■ Task requirements:
In the entries below, find each line where the word "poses" appears and give only the total count of such lines.
==== Dataset extract
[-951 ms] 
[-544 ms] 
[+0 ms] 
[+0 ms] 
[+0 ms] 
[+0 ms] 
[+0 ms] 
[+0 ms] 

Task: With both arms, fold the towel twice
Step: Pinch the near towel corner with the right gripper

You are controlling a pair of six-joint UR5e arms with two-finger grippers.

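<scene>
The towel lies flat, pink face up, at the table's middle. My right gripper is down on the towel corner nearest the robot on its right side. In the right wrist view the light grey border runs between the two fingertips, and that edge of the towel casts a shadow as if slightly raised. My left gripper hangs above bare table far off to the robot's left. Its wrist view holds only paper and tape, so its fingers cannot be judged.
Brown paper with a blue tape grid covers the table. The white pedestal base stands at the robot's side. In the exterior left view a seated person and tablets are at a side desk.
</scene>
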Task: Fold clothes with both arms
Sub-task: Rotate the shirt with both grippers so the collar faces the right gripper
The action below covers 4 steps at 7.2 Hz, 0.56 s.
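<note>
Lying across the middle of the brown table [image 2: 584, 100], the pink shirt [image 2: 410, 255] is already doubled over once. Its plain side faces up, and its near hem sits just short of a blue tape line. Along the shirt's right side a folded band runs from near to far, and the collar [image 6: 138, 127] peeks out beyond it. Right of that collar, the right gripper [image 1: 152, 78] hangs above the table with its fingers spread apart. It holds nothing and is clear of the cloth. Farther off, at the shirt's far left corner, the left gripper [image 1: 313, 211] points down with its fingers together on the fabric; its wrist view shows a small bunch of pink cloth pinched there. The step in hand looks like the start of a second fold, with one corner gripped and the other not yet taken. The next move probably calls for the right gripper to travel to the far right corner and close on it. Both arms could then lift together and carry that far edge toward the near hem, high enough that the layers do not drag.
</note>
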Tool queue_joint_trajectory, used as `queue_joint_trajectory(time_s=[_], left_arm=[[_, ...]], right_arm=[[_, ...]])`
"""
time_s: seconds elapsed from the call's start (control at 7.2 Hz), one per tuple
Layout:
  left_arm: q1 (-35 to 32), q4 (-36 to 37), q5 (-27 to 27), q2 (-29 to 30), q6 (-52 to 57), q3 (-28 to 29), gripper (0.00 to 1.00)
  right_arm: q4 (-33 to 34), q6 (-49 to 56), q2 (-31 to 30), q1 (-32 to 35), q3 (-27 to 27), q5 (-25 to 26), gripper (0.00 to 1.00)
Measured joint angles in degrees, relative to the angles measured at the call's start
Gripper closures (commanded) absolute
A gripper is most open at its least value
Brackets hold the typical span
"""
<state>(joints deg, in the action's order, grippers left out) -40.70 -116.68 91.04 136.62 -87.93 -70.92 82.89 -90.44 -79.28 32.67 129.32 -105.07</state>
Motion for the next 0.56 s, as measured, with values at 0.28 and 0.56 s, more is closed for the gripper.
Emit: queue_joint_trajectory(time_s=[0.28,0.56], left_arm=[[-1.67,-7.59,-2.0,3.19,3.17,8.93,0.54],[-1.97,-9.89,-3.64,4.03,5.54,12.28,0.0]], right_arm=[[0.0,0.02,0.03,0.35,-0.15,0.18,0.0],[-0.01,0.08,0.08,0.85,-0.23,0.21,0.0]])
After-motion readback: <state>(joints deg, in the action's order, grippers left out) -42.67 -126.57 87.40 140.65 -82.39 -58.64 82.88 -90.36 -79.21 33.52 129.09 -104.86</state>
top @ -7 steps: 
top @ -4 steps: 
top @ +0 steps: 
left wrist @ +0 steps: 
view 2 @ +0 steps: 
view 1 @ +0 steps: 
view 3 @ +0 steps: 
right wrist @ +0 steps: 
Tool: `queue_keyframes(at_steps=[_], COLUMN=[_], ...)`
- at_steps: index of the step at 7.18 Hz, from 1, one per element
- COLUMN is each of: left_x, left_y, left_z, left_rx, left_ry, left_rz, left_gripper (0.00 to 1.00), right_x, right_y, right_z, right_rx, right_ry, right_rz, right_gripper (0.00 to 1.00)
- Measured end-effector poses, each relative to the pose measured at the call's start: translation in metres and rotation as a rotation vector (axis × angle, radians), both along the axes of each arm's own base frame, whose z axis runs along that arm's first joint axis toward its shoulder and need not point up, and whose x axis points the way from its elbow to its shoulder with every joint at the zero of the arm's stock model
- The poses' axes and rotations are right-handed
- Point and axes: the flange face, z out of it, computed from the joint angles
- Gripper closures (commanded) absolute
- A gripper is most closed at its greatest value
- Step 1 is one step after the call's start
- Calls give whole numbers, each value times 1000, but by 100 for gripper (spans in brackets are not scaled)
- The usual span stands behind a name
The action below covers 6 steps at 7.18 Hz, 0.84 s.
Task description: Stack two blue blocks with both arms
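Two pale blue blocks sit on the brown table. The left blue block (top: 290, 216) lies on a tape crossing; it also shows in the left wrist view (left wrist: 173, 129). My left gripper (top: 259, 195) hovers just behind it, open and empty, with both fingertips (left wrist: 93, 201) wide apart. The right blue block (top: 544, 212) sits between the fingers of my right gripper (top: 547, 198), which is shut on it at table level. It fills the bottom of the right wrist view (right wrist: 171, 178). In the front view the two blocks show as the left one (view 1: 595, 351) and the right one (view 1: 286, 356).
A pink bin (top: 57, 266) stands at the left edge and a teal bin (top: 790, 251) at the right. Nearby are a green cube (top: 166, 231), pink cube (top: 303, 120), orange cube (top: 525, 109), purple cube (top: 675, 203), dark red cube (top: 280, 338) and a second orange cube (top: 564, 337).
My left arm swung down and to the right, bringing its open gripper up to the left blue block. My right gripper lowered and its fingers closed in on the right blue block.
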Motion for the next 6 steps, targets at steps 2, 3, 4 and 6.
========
■ Solution:
2